OK, that sounds more like a daemon problem, yes.

> 
> If I understand you correctly, the problems (probably) resides in automount,
> since 2.6.21-rc7 [SMP PREEMPT] exhibits the problem. I slowly bring all our
> computers to use autofs-5.0.1-0.rc3.30.

It would be good to understand the workload better.
The best way for me to work out what's wrong is to be able
to duplicate it. So understanding what's wrong is the first
step. I've got a dual core notebook here so I may be able to
simulate the workload and just leave it running. That also
involves using maps similar to what you have in the same way.

Ian


-- Additional comment from anders.blomdell@control.lth.se on 2007-05-31 12:07 EST --
> Are the maps themselves simple maps, ie no multi-mount,
> submount entries or "+" map inclusion?
Yes, mainly peoples /home/ directories (coing from 2 different servers) and
/work directories residing on peoples workstations (around 50), and usually
mounted locally, but accessible from all machines.

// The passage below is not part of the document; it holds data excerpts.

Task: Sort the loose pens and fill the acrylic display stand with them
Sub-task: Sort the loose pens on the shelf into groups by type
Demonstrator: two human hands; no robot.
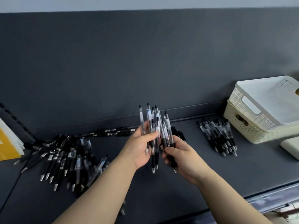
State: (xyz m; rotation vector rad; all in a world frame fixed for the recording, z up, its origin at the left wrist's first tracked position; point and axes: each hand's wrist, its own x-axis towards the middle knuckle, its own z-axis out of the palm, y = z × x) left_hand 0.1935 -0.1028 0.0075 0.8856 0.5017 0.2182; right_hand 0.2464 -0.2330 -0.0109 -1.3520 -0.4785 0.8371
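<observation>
Grey tabletop point(242, 167), 2 stacked baskets point(258, 117) at its right edge: left hand point(142, 147) and right hand point(182, 157) grip upright pens point(149, 114), tips down.

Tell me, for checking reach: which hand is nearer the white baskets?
Right. The right hand is left of the white baskets; the left hand is farther left.

All you really get of the person here is two arms and two hands. The left hand point(141, 147) and right hand point(182, 157) are both bare. The left forearm point(103, 188) and right forearm point(226, 196) are bare skin right back to the bottom edge of the shot. Forearms look smooth, and the wrists are a bit slimmer. The fingers point(151, 135) are kinda blurry, so the nails and finer details are too soft to make out.
</observation>
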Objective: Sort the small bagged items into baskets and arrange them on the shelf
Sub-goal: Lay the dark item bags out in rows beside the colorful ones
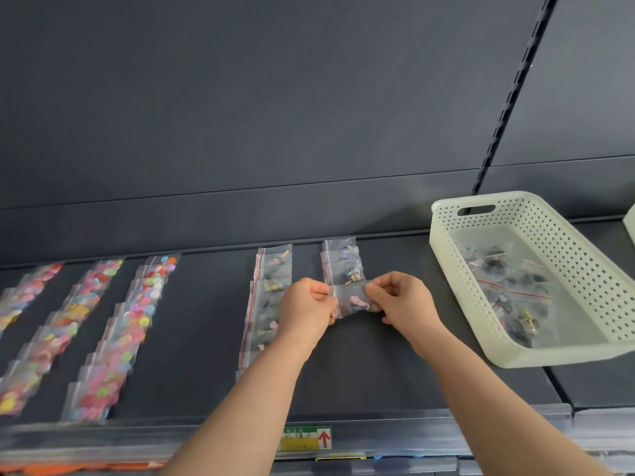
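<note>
while the left hand point(307, 303) pinches one edge of a small clear bag point(351, 301), the right hand point(402, 301) pinches the other, above the dark shelf point(360, 365).

Light was soft, even and bright, without hard glare. Focus was sharpest where the left hand point(307, 304) and right hand point(402, 300) pinched the small bag point(350, 302); shadows on the dark shelf point(206, 338) below that grip were barely visible. Right of it the white basket point(457, 286) shone brightest. Far left, the coloured bags point(134, 324) smeared; the front rail point(137, 438) below was blurred, and the upright point(512, 94) above right leaned with lens distortion.
</note>
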The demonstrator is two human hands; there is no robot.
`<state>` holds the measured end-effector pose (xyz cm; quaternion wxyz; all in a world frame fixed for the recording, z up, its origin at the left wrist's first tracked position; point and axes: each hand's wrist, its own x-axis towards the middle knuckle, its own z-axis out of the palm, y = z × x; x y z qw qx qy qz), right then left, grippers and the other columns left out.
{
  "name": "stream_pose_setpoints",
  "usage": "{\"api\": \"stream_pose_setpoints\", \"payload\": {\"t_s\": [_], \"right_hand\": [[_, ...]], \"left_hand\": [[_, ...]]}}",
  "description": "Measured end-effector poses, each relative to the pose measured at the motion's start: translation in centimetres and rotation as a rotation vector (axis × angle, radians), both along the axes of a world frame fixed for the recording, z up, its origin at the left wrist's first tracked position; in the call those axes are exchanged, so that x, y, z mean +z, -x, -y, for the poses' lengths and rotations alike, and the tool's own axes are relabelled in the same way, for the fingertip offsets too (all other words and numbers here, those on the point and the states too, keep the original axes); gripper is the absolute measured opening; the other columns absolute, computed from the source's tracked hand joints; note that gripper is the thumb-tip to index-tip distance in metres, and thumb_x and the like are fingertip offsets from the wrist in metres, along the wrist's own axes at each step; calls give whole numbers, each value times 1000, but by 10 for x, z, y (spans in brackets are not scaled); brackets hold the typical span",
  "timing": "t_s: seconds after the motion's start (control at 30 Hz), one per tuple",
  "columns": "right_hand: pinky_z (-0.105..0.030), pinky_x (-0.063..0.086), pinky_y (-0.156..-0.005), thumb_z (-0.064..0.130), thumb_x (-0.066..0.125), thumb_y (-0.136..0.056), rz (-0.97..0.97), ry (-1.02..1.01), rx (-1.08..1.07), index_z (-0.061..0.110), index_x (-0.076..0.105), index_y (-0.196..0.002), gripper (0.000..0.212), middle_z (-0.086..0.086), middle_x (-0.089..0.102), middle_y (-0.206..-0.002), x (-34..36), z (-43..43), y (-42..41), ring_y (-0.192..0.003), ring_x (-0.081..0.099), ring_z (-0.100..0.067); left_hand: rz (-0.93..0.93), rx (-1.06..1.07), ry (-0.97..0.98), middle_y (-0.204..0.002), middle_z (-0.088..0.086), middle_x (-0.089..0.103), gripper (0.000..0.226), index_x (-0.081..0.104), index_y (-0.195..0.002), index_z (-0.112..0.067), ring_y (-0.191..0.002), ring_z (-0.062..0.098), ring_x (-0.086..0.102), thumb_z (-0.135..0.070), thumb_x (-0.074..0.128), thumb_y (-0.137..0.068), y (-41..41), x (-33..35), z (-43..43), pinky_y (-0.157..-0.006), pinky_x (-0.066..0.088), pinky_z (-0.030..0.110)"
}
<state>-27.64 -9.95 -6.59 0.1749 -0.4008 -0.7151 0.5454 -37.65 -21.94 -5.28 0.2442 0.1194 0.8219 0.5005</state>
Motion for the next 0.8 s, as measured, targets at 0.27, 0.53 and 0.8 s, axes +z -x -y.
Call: {"api": "stream_pose_setpoints", "payload": {"t_s": [0.27,0.53,0.8], "right_hand": [[-25,38,-63,44,60,-86,304,-297,-51,32,61,-83,13,18,62,-76,3,-4,26,-76,58,-7],[-28,41,-68,44,58,-87,349,-351,-47,29,57,-90,16,11,62,-86,4,-4,29,-83,58,-15],[-32,47,-68,26,52,-92,301,-852,-11,26,65,-98,14,4,62,-98,45,-27,-15,-96,58,-21]], "left_hand": [[-295,17,280,-93,0,70,15,53,-97,-24,-85,27,69,-25,64,-88,16,-15,-20,-73,58,40],[-341,-11,311,-103,1,66,34,48,-118,-17,-100,23,61,-30,64,-90,18,-7,-21,-80,53,36],[-338,-216,107,-94,-7,66,14,57,-100,-27,-85,18,68,-26,64,-88,-9,31,-52,-81,55,36]]}}
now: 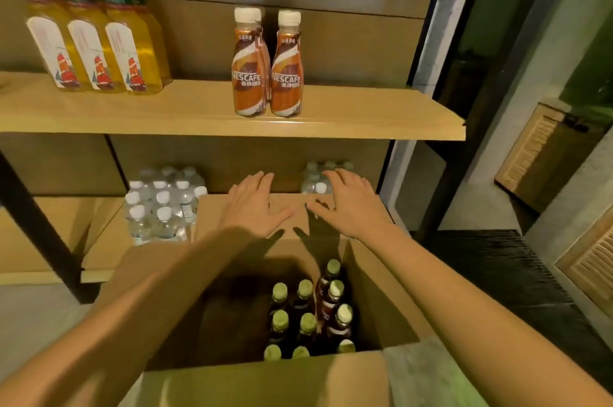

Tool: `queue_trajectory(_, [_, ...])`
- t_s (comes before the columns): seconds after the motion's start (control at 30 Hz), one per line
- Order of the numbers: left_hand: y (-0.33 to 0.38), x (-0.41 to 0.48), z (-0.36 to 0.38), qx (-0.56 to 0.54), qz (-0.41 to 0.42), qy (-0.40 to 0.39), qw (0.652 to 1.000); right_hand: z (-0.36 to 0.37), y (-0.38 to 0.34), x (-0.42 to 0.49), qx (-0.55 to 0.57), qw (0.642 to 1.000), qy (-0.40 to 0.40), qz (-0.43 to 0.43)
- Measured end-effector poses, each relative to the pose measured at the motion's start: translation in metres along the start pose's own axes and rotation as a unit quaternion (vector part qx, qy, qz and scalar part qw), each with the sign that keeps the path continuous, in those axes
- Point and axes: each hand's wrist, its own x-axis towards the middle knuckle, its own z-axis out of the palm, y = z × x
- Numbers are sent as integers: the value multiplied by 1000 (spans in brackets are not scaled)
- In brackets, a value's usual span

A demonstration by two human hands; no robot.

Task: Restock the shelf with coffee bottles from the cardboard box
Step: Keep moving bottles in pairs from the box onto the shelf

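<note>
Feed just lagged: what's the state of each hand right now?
Left hand: open, fingers spread over the cardboard box's far flap, holding nothing.
Right hand: open, over the same flap, holding nothing.

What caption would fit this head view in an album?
Left hand and right hand spread over a flap of the box, bottles inside, coffee bottles on the shelf above.

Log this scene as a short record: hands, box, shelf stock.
left hand: open, fingers spread over the far flap
right hand: open, alongside it
cardboard box: open, capped bottles upright inside
shelf: coffee bottles mid-shelf, yellow bottles at left
below: water bottle packs
</note>
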Motion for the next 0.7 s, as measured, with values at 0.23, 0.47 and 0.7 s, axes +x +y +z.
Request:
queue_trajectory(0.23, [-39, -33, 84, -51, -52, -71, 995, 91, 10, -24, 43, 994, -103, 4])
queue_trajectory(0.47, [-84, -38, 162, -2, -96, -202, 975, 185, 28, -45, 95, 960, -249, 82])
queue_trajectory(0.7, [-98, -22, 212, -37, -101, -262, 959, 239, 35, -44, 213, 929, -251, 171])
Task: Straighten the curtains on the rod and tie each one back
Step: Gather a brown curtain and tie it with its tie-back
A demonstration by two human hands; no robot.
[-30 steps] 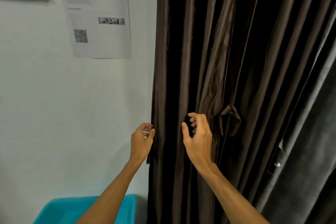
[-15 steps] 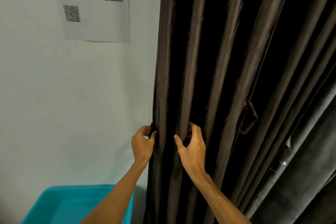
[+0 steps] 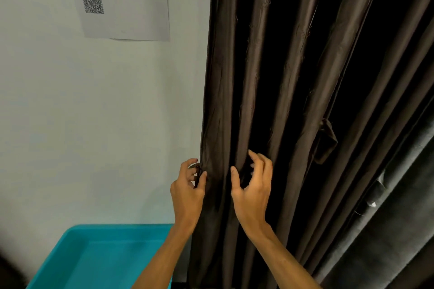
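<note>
I'm pinching the curtain [image 3: 270, 77] edge in my left hand [image 3: 187, 187], probably to anchor it. My right hand [image 3: 252, 187] is hovering at the next fold, fingers loosely spread and holding nothing. The tie [image 3: 327, 141] is hanging up-right of it.

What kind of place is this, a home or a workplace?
Probably an indoor workstation or test room, not clearly a home: a printed sheet with a QR code hangs on the white wall, and a teal plastic bin stands below, beside a dark brown curtain.
</note>
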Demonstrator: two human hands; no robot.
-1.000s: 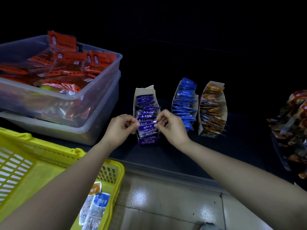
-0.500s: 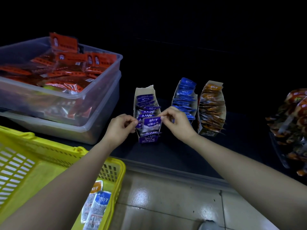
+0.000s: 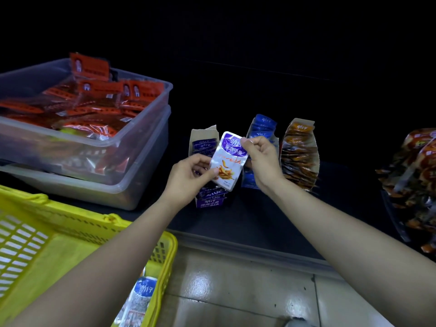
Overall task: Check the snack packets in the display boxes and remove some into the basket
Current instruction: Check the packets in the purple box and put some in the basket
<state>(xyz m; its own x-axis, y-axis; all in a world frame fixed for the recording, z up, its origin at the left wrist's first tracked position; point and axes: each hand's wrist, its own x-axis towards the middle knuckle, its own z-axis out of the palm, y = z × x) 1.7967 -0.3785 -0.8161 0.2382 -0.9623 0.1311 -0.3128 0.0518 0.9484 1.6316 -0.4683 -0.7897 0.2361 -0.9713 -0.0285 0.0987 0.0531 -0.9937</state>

> Yep, there are no other known problems with the kernel module.
> I'm keen to see how the update goes.
> It's been pushed so it should find its way to the testing
> directory on the mirrors soonish.
Installed on my development machine :-)

> It would be good to understand the workload better.
Basically random mounts with a huge preference to one /home and one /work
directory per machine.

I have started the following script on the upgraded and one other machine (I
will report back if I get any interesting results):

#!/usr/bin/python

import nis
import os
import random
import time

if __name__ == "__main__":
    HOME = nis.cat("auto.home").keys()
    WORK = nis.cat("auto.work").keys()
    while True:
        dir = random.choice(["/home/%s/." % random.choice(HOME) ,
                             "/work/%s/." % random.choice(WORK)])
        try:
            print dir, os.stat(dir).st_mtime
        except OSError, e:
            print e

        time.sleep(30)





-- Additional comment from anders.blomdell@control.lth.se on 2007-06-04 04:47 EST --
Created an attachment (id=156053)
gdb + strace info of rc3.30 hung machine

Conclusive answer was reached after this weekends stresstest: 

6 out of 39 computers running autofs-5.0.1-0.rc3.30 are stuck!


-- Additional comment from anders.blomdell@control.lth.se on 2007-06-04 08:22 EST --
Created an attachment (id=156069)
Better gdb trace (with symbols)

Finally managed to get my mands on the debugs symbols (despite the
recent release of Fedora7)

Deadlock:

Thread 11:
  alarm_handler(void *arg):
    alarm_lock()
    state_mutex_lock(ap)

Thread 5:
  expire_cleanup(void *arg)
    state_mutex_lock(ap);
    alarm_add(struct autofs_point *ap, time_t seconds):
      alarm_lock()

And the following lock chain evolves:

  11 <-+- 4
  ^    |
  |    +- 6 <-+- 2
  v	      |
  5	      +- 3 <- 1


To be honest, there is a lot of locking going on, and it seems (to me)
like one big lock and condwaits could do the job, if that is not the case, 
a strict locking hierarchy should be observed!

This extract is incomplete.